Yaşantısı ona şarkı söyletmiyor, çığlık attırıyordu. Onunkisi bir bilinmeze heyecanla atılan çığlıktı. İçten gelen bu çığlık, sonsuza kadar devam etmese de yaşantısında kesinlikle bir iz bırakacaktı. Hayata uzanan yolda, çığlık çığlığa yürümek isterken. Ardı arası kesilmeyen çığlıklar ve tükenmeyen yollar. Tükenmeyen yollarda istenene varamama kaygısı ve de korkusu. Kaygı ve korkuyu yenemeyeceğini hissetmişse umutsuzca yolda kalmak. Yeni bir çığlık yerine, var olanla yetinmek. Yeterli hissetmediğinde yeni kavramlar yaratmaya çalışmak. Dizginlenemeyen bir düşünce biçimini ortaya koymak. Bu sayede çığlıklara cevap aramak.
Yaban elde de olsa, aramalıydı işini ve okulunu. Bir yerlere duyurmalıydı çığlığını. Ulaşmalıydı çığlığı, düşünden uyanmalıydı. Her adımında bir hayal, her adımında rüya alemine dalmalıydı.
Bu duygularla geniş ve kalabalık bir caddeye adım attı. Adımladı caddeyi ürkek ve hiçbir şey hissetmeden. Bir ilan gördü, sevinemedi. İş arıyorum demeye hâli kalmamıştı. Çığlığına tükenmişti. Onu, sanki bir el içeri itti. Masanın başında oturana, çığlık atmayı düşünürken, “İş ilanınızı okudum.” Dedi. Masa başındaki ondan çığlık mı bekledi bilinmez ama “Aşçı başına git” dedi. Aşçı başı mı duyacaktı çığlığını yoksa.

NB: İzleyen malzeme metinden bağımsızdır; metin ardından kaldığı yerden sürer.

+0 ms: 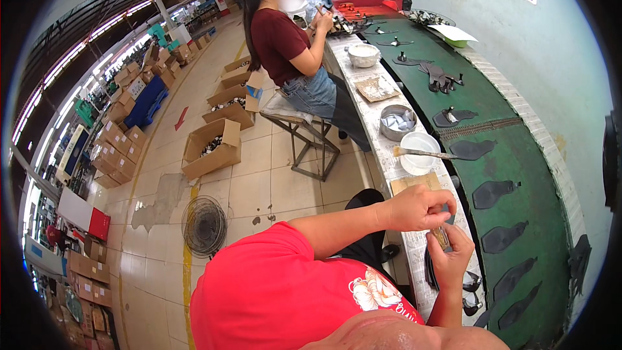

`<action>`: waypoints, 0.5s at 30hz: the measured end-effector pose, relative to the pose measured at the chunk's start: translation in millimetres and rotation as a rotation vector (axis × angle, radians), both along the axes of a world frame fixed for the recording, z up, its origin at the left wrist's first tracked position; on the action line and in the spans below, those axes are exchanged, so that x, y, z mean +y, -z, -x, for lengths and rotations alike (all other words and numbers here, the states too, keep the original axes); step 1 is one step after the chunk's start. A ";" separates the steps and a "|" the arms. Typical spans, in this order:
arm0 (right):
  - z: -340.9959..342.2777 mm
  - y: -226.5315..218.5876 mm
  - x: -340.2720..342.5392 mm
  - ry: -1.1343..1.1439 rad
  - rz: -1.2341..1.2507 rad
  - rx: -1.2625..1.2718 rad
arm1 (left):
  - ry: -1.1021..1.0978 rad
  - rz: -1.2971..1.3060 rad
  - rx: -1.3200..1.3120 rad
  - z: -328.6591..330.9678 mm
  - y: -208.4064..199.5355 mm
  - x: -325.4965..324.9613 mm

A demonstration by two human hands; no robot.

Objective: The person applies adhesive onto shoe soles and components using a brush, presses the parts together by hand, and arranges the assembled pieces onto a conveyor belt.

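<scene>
Two bare hands of ours meet over the whitish bench (416, 259): the right hand (451, 249) pinches a small brownish piece (442, 236) between thumb and finger, while the left hand (421, 209) curls its fingers just above it; whether they grip anything we cannot tell. Beyond, we see a brush (424, 153) across a white bowl (408, 164), and dark flat pieces (496, 194) line the green belt (541, 220).

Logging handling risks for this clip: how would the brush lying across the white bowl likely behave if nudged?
The brush may slide or swivel, since it rests across the bowl. Its slim, flat-looking handle suggests it is light, probably stiff.
</scene>
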State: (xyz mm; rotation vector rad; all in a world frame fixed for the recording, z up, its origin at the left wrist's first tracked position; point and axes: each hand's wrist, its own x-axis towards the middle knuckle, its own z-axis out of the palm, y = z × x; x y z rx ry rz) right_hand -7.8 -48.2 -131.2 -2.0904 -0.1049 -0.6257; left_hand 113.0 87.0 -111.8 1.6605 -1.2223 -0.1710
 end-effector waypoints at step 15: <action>11.7 -12.9 -15.5 -0.318 -0.946 0.177 | 0.317 0.361 0.281 12.5 -48.3 2.9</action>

Şöyle bir baktı ve “Çantanı bırak ve başla” dedi. Çığlığı bir yerlere ulaştı mı acaba dedi. Yapacağını aşçı başı söyleyecekti. Bekledi, sabırla konuşmadı. Dediğini yerine getirdi ve ayakta bekledi. Çığlığımı duydular ama anlamadılar beni dedi. Çünkü, iki gündür boğazından sıcak su bile geçmemişti. “Çığlığım mutfağın temizleme işine takıldı.” Dedi.
“Çalıştığım bu iş yerinde çığlığımın izi kalacak.” Dedi.
Daha iyiye düşüncesiyle, mutfağı temizliyordu. Yorgunluğu bir kenara bırakmış gibi çalışıyordu. Mutfak, arka taraf ve çöp kutuları artık parlıyordu.
Aşçıbaşı, mutfağı ve arka tarafları, patrona gezdirdi. “Böyle bir temizlik görmedik. Düzenli ve çalışmaktan yılmayan insan olamaz.” Dediler.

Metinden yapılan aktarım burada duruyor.